*About this task*. Looking at the listing below, retype exactly the lines starting at the one containing "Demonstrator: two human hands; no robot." and ending at the one containing "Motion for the", both included, and nothing else.

*Recorded information*.

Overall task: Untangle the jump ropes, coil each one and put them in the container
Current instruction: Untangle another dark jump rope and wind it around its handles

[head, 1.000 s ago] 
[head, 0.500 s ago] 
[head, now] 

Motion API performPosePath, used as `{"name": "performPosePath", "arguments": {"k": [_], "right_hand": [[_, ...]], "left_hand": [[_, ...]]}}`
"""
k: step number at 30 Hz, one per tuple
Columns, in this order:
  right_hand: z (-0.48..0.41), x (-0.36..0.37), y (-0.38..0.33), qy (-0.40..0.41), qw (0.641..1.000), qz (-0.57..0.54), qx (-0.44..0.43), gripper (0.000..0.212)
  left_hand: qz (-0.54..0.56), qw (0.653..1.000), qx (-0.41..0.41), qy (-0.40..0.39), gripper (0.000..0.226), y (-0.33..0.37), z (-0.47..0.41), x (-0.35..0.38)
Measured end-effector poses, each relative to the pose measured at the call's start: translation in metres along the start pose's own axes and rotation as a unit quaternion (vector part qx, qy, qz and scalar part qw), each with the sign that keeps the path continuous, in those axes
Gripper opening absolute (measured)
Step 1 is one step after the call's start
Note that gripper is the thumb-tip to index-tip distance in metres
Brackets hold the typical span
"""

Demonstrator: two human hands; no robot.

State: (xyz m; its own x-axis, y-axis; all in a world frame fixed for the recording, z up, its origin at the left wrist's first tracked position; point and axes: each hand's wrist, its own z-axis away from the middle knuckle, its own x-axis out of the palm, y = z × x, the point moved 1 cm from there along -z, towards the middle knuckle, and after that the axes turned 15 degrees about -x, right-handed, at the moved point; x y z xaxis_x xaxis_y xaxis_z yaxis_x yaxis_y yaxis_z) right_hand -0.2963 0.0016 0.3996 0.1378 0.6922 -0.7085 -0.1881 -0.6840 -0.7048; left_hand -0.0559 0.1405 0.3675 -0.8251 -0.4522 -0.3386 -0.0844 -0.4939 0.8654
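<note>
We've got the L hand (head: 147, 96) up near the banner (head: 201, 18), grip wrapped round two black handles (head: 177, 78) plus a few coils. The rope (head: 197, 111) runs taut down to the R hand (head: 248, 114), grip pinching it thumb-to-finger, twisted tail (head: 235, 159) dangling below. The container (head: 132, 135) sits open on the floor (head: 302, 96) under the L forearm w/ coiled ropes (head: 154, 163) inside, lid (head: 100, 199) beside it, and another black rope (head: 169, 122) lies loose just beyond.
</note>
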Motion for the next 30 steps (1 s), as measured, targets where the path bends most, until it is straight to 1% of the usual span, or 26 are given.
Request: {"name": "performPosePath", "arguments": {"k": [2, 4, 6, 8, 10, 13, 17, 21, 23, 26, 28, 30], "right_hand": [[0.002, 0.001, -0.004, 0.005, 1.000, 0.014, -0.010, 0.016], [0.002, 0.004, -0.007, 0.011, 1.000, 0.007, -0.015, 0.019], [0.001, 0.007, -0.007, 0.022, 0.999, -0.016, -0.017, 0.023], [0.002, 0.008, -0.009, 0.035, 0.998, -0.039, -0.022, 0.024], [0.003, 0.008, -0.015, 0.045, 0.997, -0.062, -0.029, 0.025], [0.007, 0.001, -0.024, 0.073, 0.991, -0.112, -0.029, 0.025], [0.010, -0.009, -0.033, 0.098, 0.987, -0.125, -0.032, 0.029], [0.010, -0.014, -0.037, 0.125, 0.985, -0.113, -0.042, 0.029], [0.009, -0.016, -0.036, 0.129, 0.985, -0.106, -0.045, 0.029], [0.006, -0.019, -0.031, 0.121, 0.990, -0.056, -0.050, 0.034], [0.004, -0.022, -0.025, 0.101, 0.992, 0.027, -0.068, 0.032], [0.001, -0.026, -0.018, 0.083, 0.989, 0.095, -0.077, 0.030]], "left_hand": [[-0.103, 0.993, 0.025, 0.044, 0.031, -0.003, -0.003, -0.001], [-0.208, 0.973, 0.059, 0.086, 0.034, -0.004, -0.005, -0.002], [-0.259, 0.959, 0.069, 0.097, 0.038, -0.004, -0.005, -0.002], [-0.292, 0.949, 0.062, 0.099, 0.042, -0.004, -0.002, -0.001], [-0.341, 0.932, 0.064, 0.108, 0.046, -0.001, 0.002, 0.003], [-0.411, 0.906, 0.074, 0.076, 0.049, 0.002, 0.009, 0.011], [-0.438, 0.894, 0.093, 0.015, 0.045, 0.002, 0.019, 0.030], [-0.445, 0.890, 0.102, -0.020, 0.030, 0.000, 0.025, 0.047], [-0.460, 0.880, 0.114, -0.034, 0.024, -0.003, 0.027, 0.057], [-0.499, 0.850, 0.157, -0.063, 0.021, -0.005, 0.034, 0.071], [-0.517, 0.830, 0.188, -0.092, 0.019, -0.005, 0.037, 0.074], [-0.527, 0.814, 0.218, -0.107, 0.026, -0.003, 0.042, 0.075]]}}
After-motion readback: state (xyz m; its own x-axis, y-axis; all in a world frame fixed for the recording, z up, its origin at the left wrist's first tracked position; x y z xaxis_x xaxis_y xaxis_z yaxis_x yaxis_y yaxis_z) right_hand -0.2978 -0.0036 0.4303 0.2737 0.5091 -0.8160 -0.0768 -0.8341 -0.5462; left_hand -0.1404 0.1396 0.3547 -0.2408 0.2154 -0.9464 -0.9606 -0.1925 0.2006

*Your response*.
Demonstrator: two human hands; no robot.

State: (xyz m; its own x-axis, y-axis; all in a world frame fixed for the recording, z up, its origin at the left wrist's first tracked position; point and axes: each hand's wrist, its own z-axis away from the middle knuckle, its own x-axis out of the palm, y = z × x, the point moved 1 cm from there along -z, towards the middle knuckle, and after that the axes turned 15 degrees about -x, right-handed, at the moved point; x y z xaxis_x xaxis_y xaxis_z yaxis_x yaxis_y yaxis_z) right_hand -0.2963 0.0016 0.3996 0.1378 0.6922 -0.7085 -0.1881 -0.6840 -0.7048; left_hand -0.0559 0.1405 0.3675 -0.8251 -0.4522 -0.3386 -0.0844 -0.4939 0.8654
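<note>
We've got the L hand (head: 147, 96) up near the banner (head: 201, 18), grip wrapped round two black handles (head: 177, 78) plus a few coils. The rope (head: 197, 111) runs taut down to the R hand (head: 248, 114), grip pinching it thumb-to-finger, twisted tail (head: 235, 159) dangling below. The container (head: 132, 135) sits open on the floor (head: 302, 96) under the L forearm w/ coiled ropes (head: 154, 163) inside, lid (head: 100, 199) beside it, and another black rope (head: 169, 122) lies loose just beyond.
</note>
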Motion for the next 30 steps (1 s), as measured, targets where the path bends most, until it is straight to 1% of the usual span, or 26 are given.

This exercise has nothing more to it.